DIRECTIONS FOR THIS TASK ::
Tally how many lines in the data hold the word "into", and give the result with no other text.
EXERCISE INPUTS START
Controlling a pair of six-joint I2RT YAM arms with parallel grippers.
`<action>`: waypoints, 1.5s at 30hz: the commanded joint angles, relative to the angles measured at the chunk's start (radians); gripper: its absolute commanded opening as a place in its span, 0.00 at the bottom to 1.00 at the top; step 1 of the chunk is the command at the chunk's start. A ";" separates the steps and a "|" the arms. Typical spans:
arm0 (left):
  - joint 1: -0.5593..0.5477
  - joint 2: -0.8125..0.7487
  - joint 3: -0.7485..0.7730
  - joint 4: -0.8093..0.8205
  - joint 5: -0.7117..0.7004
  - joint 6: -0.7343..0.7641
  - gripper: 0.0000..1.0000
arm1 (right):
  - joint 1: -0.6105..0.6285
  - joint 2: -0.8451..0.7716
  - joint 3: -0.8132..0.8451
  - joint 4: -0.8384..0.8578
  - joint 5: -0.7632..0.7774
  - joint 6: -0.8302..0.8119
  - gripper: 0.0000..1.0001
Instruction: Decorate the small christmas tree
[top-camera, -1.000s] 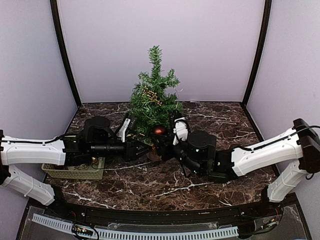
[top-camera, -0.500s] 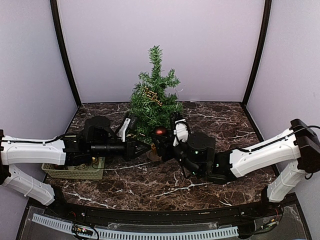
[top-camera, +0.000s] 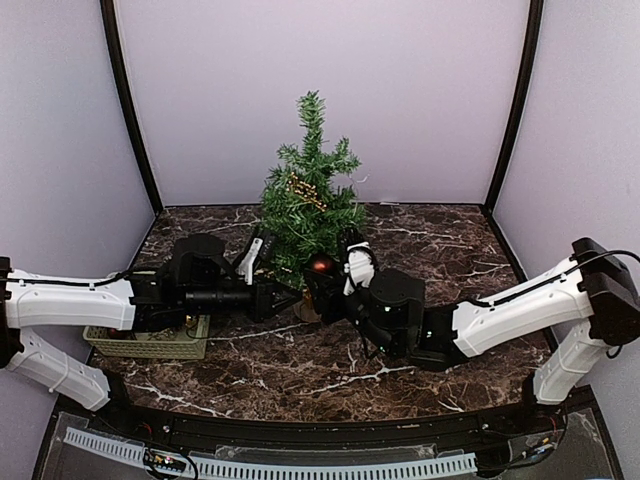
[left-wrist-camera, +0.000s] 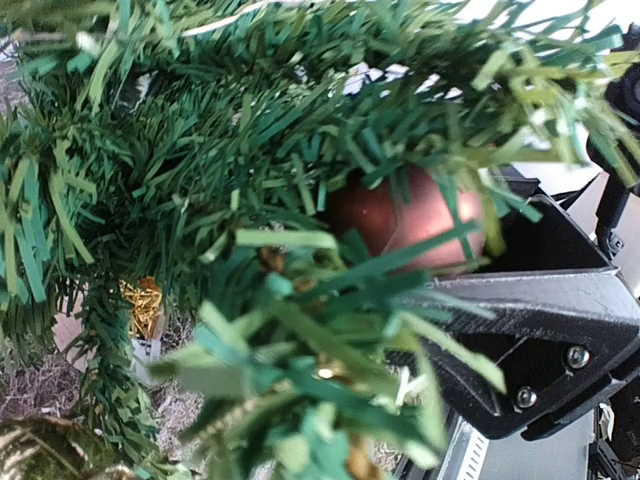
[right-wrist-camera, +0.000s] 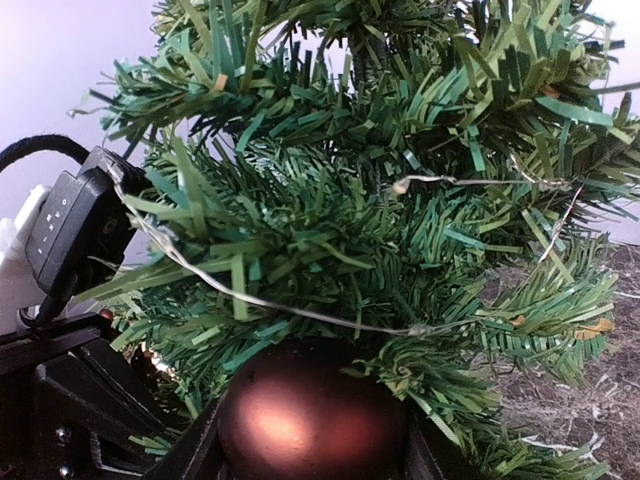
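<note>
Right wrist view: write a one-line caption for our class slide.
Right gripper holding a red bauble against the small christmas tree, below a thin light wire.

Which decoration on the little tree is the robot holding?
The shiny red ball, between the right arm's fingers low on the tree; the gold one sits higher, untouched.

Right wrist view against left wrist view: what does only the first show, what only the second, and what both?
Only the right wrist view shows a thin wire with tiny bulbs draped over the branches and a black box at the left. Only the left wrist view shows a gold tinsel piece deep between the branches. Both show the small christmas tree and a red-brown ball among its needles.
</note>
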 joint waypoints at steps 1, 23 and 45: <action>-0.005 0.005 0.030 0.003 -0.026 -0.005 0.00 | 0.006 0.019 -0.016 0.037 0.040 0.009 0.36; -0.005 0.048 0.050 0.024 -0.072 -0.020 0.00 | 0.011 0.023 -0.020 0.063 0.063 -0.021 0.39; -0.005 -0.044 0.008 -0.028 -0.062 -0.029 0.19 | 0.062 -0.143 -0.092 0.002 0.126 -0.017 0.76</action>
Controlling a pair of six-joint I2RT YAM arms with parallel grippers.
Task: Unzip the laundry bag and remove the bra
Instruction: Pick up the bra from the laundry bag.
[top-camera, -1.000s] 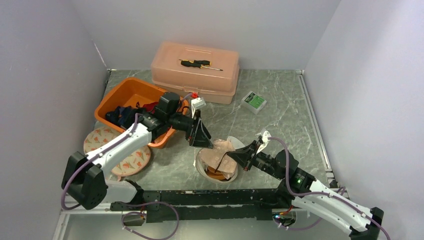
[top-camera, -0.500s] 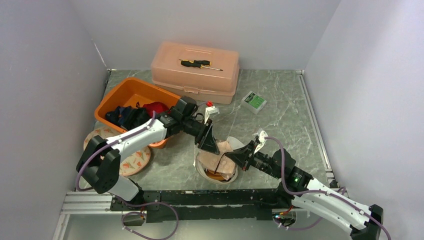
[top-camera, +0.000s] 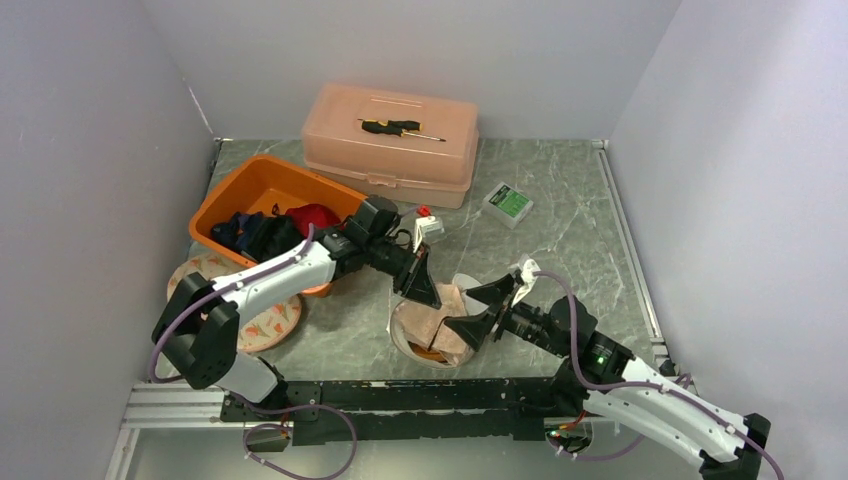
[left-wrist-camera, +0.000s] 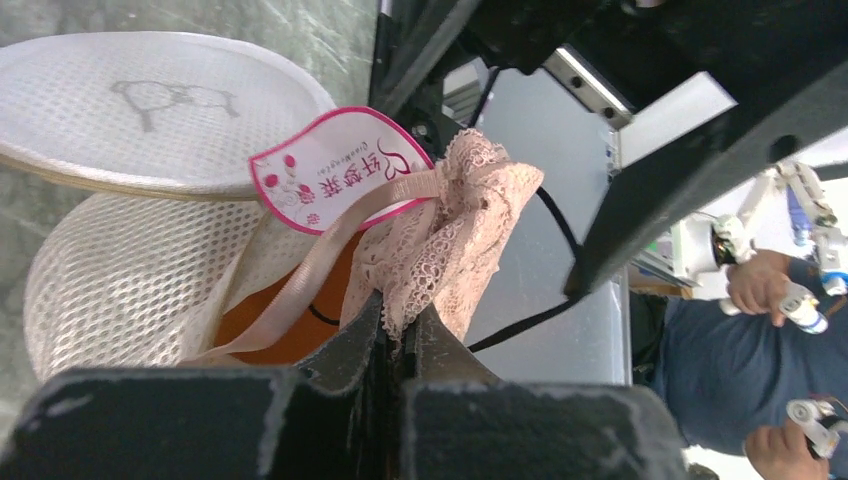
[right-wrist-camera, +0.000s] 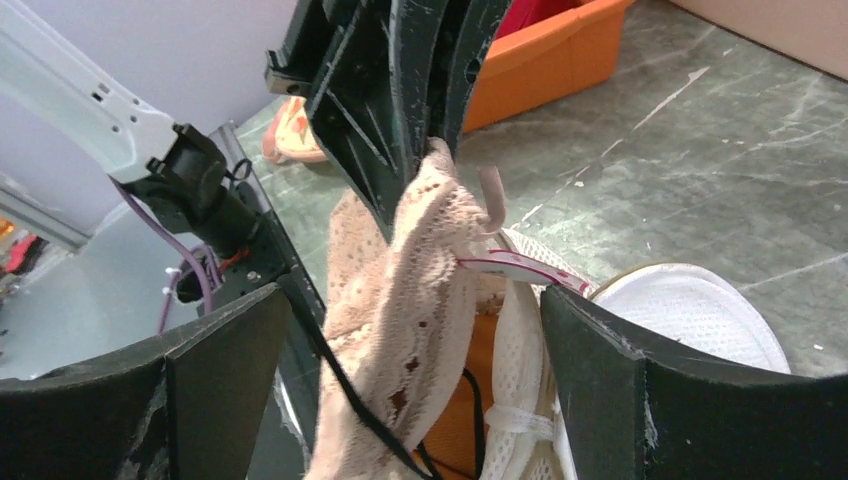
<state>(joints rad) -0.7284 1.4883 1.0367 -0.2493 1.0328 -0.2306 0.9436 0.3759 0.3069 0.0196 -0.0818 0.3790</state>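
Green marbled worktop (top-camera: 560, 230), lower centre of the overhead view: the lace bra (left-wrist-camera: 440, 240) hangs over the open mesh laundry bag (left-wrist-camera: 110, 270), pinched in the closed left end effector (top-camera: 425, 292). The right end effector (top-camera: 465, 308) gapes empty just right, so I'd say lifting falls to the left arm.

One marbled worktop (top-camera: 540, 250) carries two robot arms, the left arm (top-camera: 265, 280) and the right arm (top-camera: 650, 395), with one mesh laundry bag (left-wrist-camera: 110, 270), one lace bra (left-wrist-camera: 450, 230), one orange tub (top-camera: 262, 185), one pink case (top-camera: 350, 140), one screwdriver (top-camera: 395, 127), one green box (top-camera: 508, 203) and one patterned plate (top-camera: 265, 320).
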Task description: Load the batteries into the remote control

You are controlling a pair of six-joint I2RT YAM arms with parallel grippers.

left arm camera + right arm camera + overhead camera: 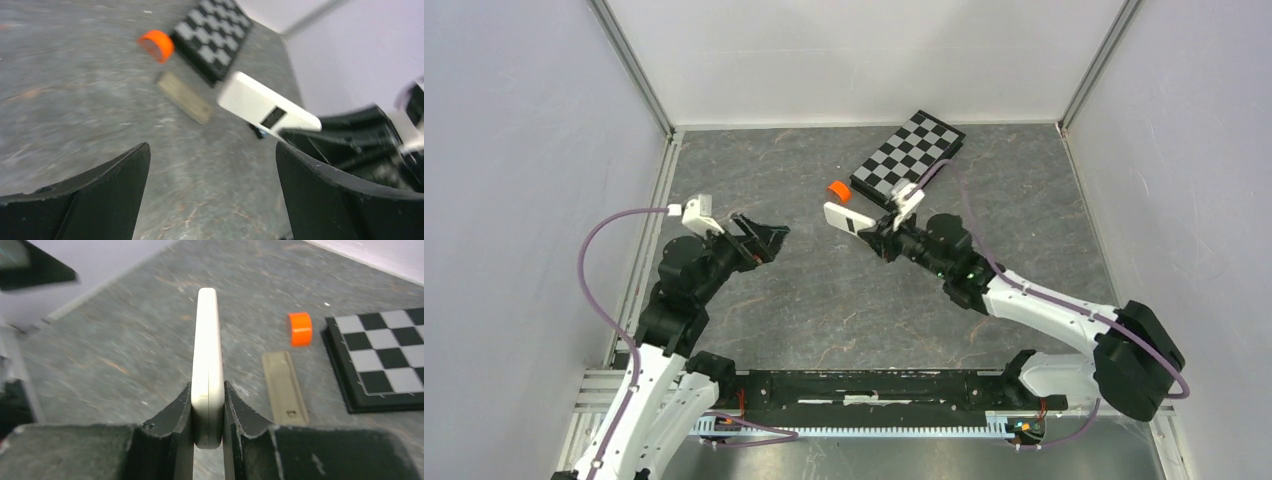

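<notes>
Remote (pixel 207 340) pinched in right gripper (pixel 208 392), seemingly off table (pixel 125 350)

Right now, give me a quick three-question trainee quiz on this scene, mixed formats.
1. True or false: the left gripper holds the remote.
2. The orange roll lies nearest to: A) the checkered board, B) the left gripper, C) the arms' bases.
3. Fill in: the beige strip lies flat on the ____.

Key: 1 false, the right gripper clamps it, the left is open and empty; 2 A; 3 table.
</notes>
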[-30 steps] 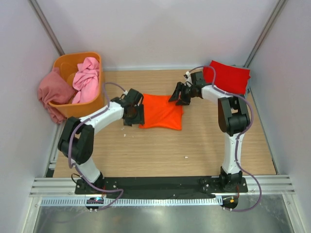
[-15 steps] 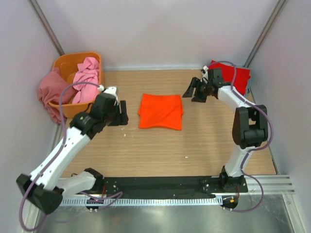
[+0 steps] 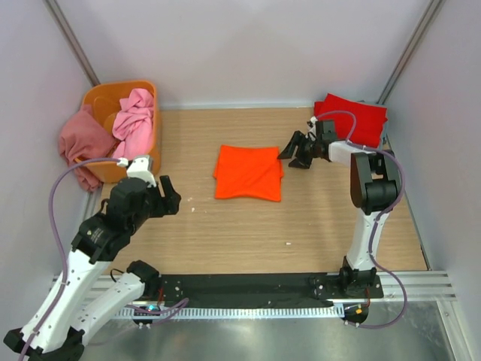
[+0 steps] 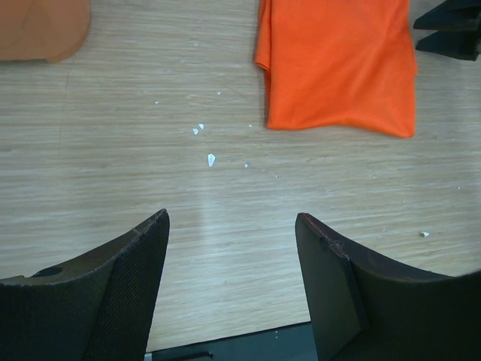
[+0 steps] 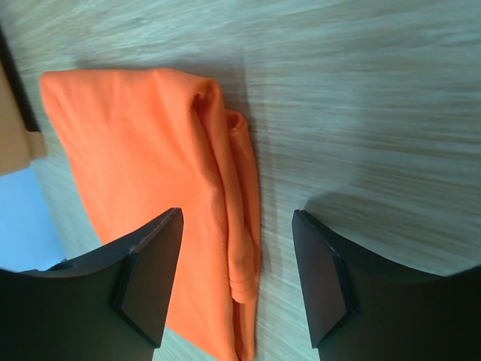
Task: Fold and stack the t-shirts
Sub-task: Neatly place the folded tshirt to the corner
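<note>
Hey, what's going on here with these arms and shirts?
Neither arm holds anything. A folded orange t-shirt lies on the table; the right gripper hovers open at its right edge, the left gripper open over bare wood. A folded red t-shirt sits in the far right corner. A pink t-shirt and a dusty rose t-shirt hang unfolded from the orange tub.

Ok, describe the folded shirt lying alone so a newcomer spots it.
On the wooden table, look near the middle: the bright orange t-shirt, folded flat. Its neighbours differ: the red t-shirt sits at the far right corner, the pink shirts crowd the tub.
</note>
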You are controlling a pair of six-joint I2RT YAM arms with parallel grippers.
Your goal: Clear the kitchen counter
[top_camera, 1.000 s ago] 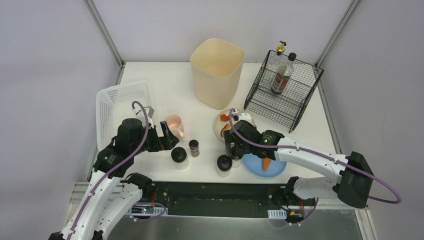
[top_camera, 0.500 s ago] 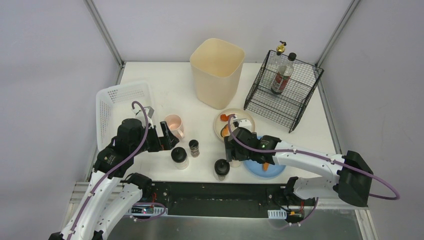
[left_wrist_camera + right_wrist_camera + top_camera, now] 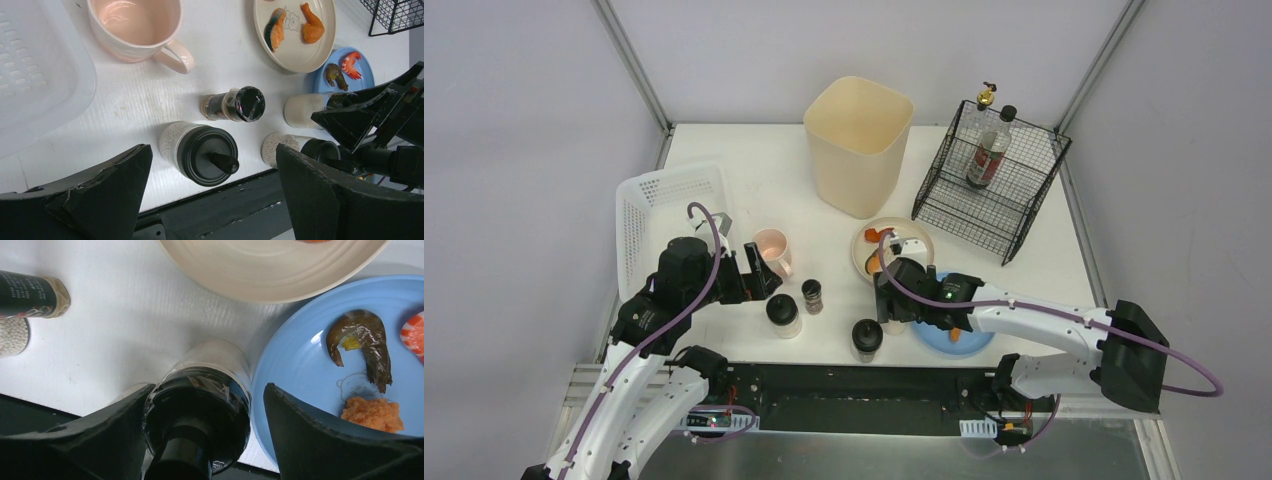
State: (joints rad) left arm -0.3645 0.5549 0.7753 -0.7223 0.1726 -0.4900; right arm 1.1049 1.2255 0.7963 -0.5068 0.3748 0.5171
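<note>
The white kitchen counter (image 3: 754,170) holds a bead-filled jar with a black knobbed lid (image 3: 783,313), a small dark spice bottle (image 3: 812,296), a second black-lidded jar (image 3: 865,338) at the front edge, and a third jar (image 3: 200,405) beside the blue plate (image 3: 300,355). My left gripper (image 3: 762,272) is open and hovers over the first jar (image 3: 205,152). My right gripper (image 3: 887,305) is open. Its fingers straddle the third jar's lid; the left finger is close against it and the right finger stands apart.
A pink mug (image 3: 772,245) and a white perforated basket (image 3: 664,200) are at the left. A cream bin (image 3: 857,140) stands at the back. A black wire rack (image 3: 994,190) holds two bottles. A cream plate (image 3: 909,235) and the blue plate (image 3: 979,340) carry food.
My right gripper has dropped lower and slightly nearer, down around the jar by the blue plate. The front jar has shifted a little toward the edge. The left arm has not moved.
</note>
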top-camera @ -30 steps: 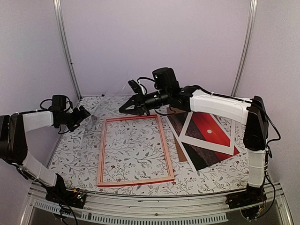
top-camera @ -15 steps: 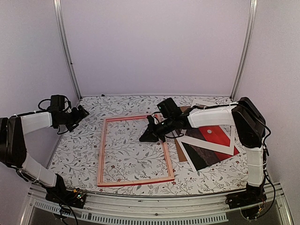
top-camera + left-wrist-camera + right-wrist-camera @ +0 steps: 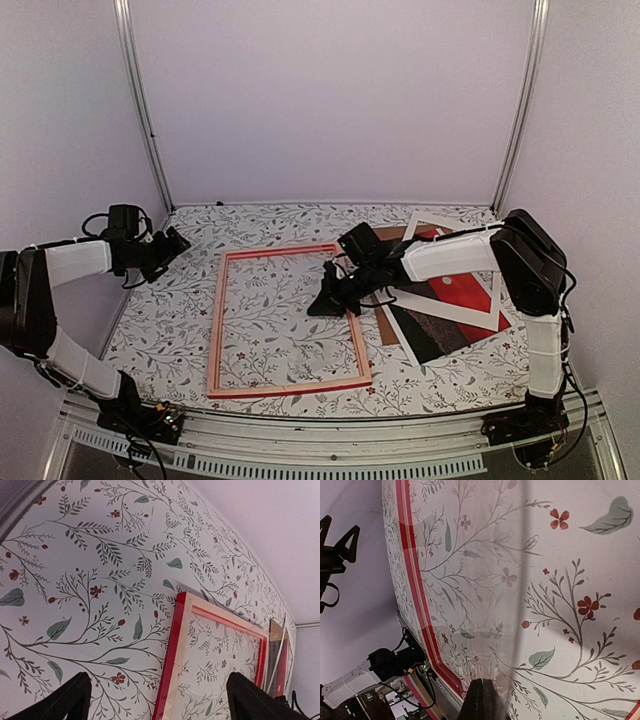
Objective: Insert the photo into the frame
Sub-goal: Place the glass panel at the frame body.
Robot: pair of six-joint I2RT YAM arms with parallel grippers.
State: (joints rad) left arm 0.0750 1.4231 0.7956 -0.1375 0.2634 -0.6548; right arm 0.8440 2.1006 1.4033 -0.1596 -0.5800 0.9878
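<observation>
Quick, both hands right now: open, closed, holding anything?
Left hand: open, empty.
Right hand: closed; whether it pinches anything cannot be told.

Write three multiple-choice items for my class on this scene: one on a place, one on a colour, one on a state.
1. Relative to the frame, the photo lies: A. to its left B. to its right C. inside it
2. The frame's outer edge is: A. blue B. red C. black
3. The left pincer is: A. open B. shut on the frame C. shut on the photo

Answers: B, the print lies outside the right rail; B, red shows in the left wrist view; A, its fingers stand wide apart, gripping nothing.
</observation>
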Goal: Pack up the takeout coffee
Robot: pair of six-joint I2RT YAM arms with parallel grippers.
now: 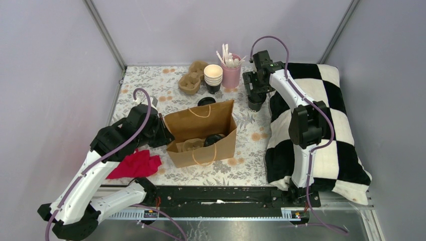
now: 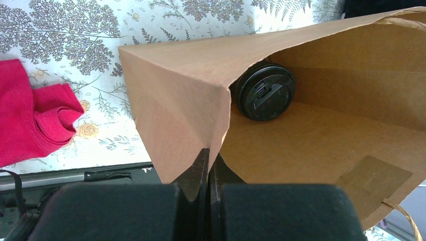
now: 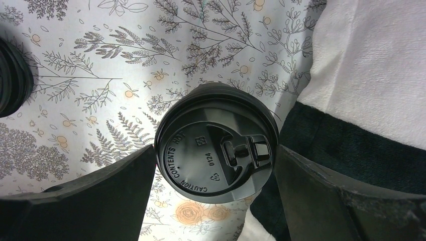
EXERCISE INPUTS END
ANSWER BOX ::
2